De plus, les violences d’enseignants envers les élèves ont des conséquences directes sur l’environnement scolaire et sur le comportement des élèves garçons envers les élèves filles en véhiculant le préjugé que la réussite scolaire dépend de faveurs sexuelles.
L’engagement des Etats et la responsabilisation des enseignants sont identifiés comme des éléments clés de la lutte contre les violences de genre à l’école. Parmi les solutions identifiées par les acteurs impliquées sur ces sujets, on peut relever :
La formation des enseignants sur les questions de genre à l’école et la révision du matériel pédagogique
la création de systèmes de signalement et de gestion de la violence en milieu scolaire (signalement ; prise en charge sanitaire et sociale,..)

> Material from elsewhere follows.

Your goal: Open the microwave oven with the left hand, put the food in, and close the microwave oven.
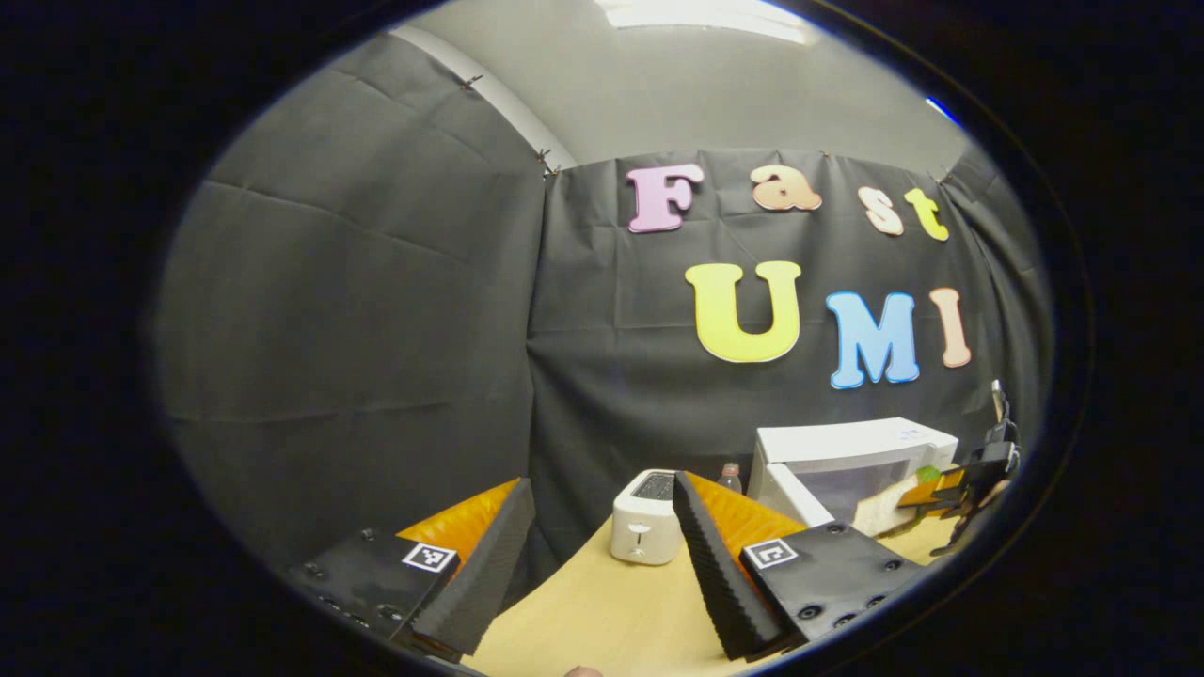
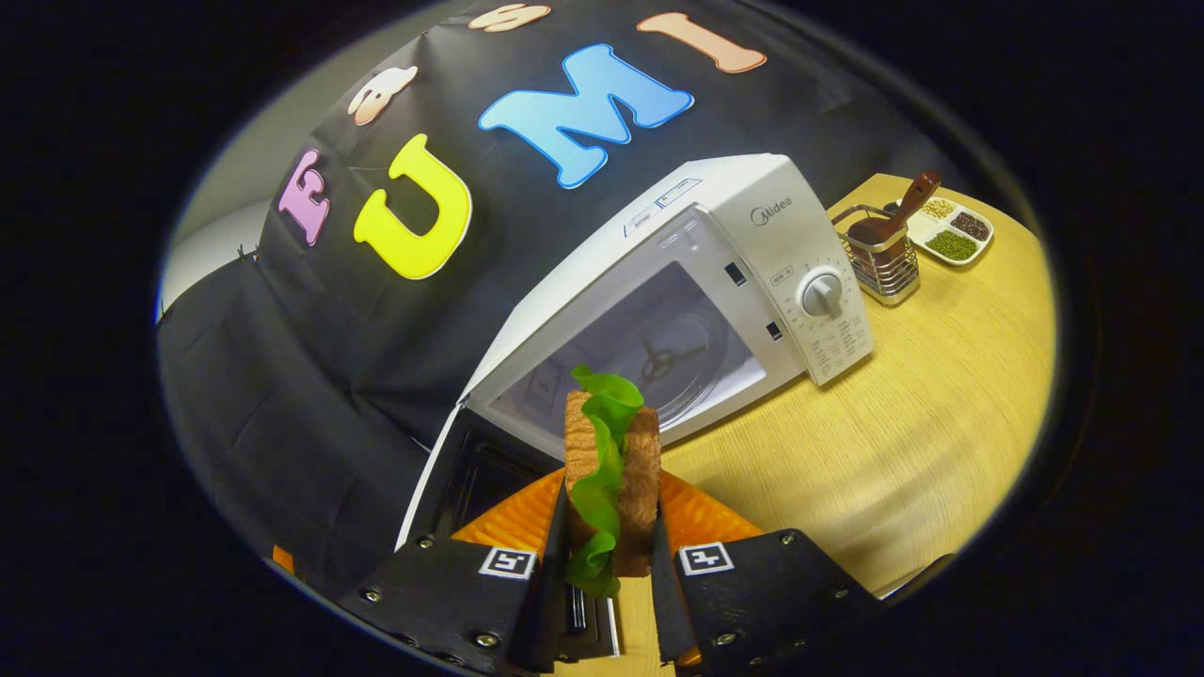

l’adoption par les ministères de l’Éducation de plans de lutte contre les violences à l’école, de codes de conduite pour les enseignants et de directives pour la prise en charge et le traitement des violences,
la pénalisation des actes de violence et la poursuite systématique de leurs auteurs,
la mise en place de services pour les victimes,
l’implication des chefs de communautés et des parents d’élèves sur ces questions.
Plus largement, le traitement de la violence de genre à l’école doit s’articuler avec les politiques en faveur de la scolarisation des filles et en faveur du respect des droits des femmes et de l’égalité des sexes dans les sociétés et de la reconnaissance des femmes comme actrices de développement.